▸ **Work instruction**
Start at the line that contains "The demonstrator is" in the listing below and extract every line through the last, exactly; leave pictures out.
====
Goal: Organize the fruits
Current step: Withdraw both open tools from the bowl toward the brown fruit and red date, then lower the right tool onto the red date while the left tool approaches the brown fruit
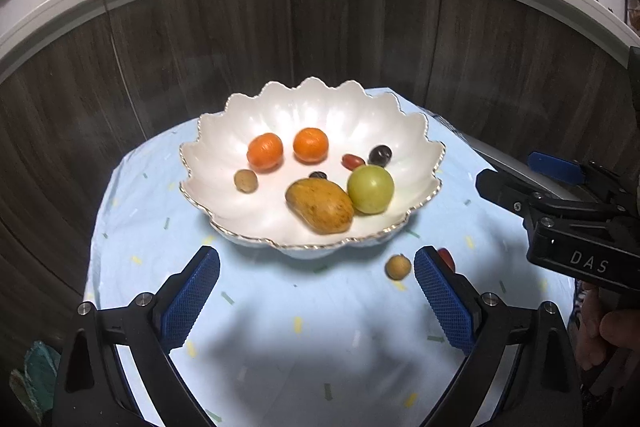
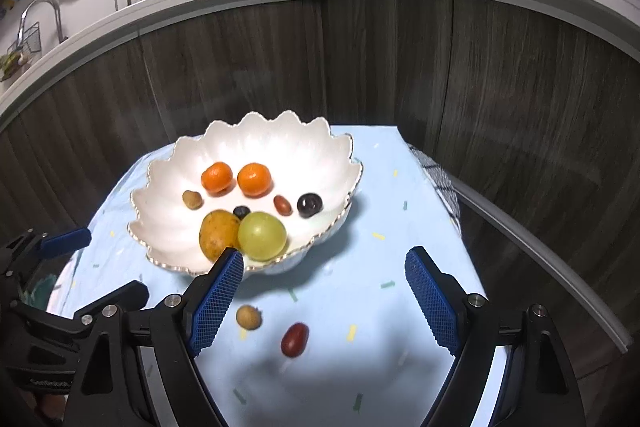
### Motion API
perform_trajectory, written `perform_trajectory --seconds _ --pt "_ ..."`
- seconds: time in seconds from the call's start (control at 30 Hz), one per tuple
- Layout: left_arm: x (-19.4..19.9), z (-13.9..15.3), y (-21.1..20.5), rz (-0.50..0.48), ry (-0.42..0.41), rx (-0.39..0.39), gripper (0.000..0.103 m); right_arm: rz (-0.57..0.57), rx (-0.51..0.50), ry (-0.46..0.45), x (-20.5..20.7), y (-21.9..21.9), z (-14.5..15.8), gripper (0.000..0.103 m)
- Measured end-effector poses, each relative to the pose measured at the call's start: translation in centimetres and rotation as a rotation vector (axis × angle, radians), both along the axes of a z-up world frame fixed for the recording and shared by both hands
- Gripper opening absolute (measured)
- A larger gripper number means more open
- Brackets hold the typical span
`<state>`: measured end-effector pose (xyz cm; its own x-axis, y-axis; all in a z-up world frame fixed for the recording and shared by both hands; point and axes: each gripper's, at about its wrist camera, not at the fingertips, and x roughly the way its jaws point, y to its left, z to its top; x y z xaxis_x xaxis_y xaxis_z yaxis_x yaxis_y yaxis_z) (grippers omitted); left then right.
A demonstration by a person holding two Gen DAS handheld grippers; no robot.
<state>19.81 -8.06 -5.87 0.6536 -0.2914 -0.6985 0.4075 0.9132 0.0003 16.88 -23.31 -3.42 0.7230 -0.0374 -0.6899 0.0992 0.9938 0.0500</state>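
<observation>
Fruits: two tangerines (image 1: 287, 149), mango (image 1: 320, 205), green apple (image 1: 370, 189) and small pieces are held in scalloped white bowl (image 1: 224, 131). Longan (image 2: 248, 316) and red jujube (image 2: 294, 339) are left on blue cloth (image 1: 280, 327). Left gripper (image 1: 316, 301) and right gripper (image 2: 324, 297) are spread wide, nothing grasped.

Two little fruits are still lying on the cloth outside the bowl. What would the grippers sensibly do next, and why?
Probably ease the right gripper, open and empty, down over the red fruit, which lies on the cloth between its fingers beside the small tan fruit. Both lie outside the white bowl.
</observation>
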Motion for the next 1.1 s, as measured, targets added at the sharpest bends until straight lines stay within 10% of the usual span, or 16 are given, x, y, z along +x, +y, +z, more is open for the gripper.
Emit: perform_trajectory --seconds 0.5,1.1 --pt "-0.8 -3.2 -2.0 -0.119 -0.001 0.016 0.085 0.036 -0.008 0.056 -1.0 0.1 -3.5 0.082" --pt "0.8 -6.1 -3.5 -0.245 0.076 0.008 0.059 0.106 0.035 0.165 0.1 0.8 -6.7 0.051"
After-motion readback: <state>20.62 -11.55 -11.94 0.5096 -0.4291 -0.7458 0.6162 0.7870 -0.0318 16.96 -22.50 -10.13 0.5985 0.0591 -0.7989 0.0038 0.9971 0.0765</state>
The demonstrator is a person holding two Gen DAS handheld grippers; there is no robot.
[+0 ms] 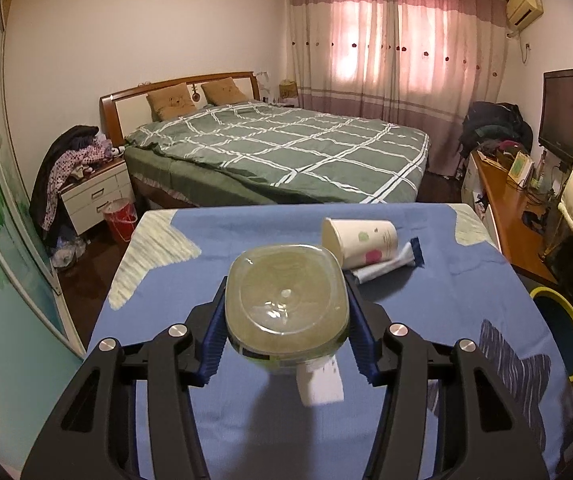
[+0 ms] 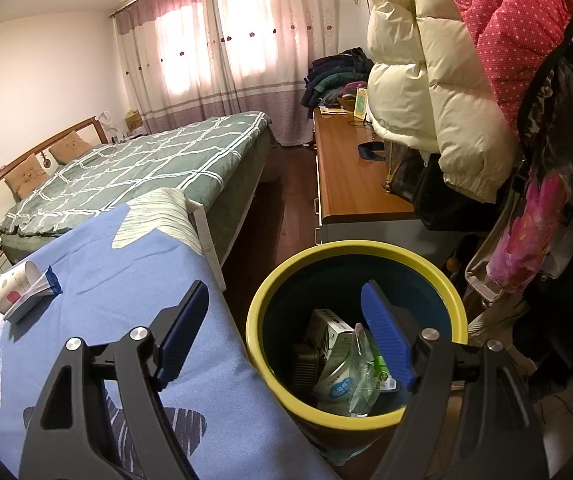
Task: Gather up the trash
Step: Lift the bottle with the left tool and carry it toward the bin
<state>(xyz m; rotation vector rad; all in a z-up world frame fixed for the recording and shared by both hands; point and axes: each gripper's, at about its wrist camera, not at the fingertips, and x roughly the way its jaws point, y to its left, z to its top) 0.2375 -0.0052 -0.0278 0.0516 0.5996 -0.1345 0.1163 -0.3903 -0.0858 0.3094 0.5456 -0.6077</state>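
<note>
Left wrist view shows the left gripper clamped on a clear plastic bottle, its blue pads pressed against both sides, the squarish bottom of the bottle facing the camera and its white-labelled neck end pointing down toward the lens. Below it lies the tabletop, covered in a blue cloth with pale and dark patches. Farther out on that cloth a white paper cup lies on its side, open mouth toward the gripper, touching a blue-and-white wrapper that lies just beside and partly under it. Off the tabletop's right edge the yellow rim of the trash bin shows. Right wrist view has the right gripper spread wide with nothing between its fingers, hanging over the gap between the tabletop edge and the bin. Inside the bin are a small carton, crumpled clear plastic and other packaging. Beyond stand a bed with a green checked cover, a wooden cabinet, and hanging puffer coats.
</note>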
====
▸ **Answer space**
The demonstrator is a person holding two Gen DAS handheld grippers; there is no robot.
[+0 ms] 
[+0 ms] 
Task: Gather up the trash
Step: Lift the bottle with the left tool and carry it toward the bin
<state>(xyz m; rotation vector rad; all in a z-up world frame fixed for the recording and shared by both hands; point and axes: each gripper's, at about its wrist camera, not at the fingertips, and x roughly the way its jaws point, y to its left, z to its top) 0.2375 -0.0052 -0.0278 0.0516 0.5996 -0.1345 0.1163 -0.3903 -0.0858 0.3094 0.5456 -0.6077</state>
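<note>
Left wrist view shows the left gripper clamped on a clear plastic bottle, its blue pads pressed against both sides, the squarish bottom of the bottle facing the camera and its white-labelled neck end pointing down toward the lens. Below it lies the tabletop, covered in a blue cloth with pale and dark patches. Farther out on that cloth a white paper cup lies on its side, open mouth toward the gripper, touching a blue-and-white wrapper that lies just beside and partly under it. Off the tabletop's right edge the yellow rim of the trash bin shows. Right wrist view has the right gripper spread wide with nothing between its fingers, hanging over the gap between the tabletop edge and the bin. Inside the bin are a small carton, crumpled clear plastic and other packaging. Beyond stand a bed with a green checked cover, a wooden cabinet, and hanging puffer coats.
</note>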

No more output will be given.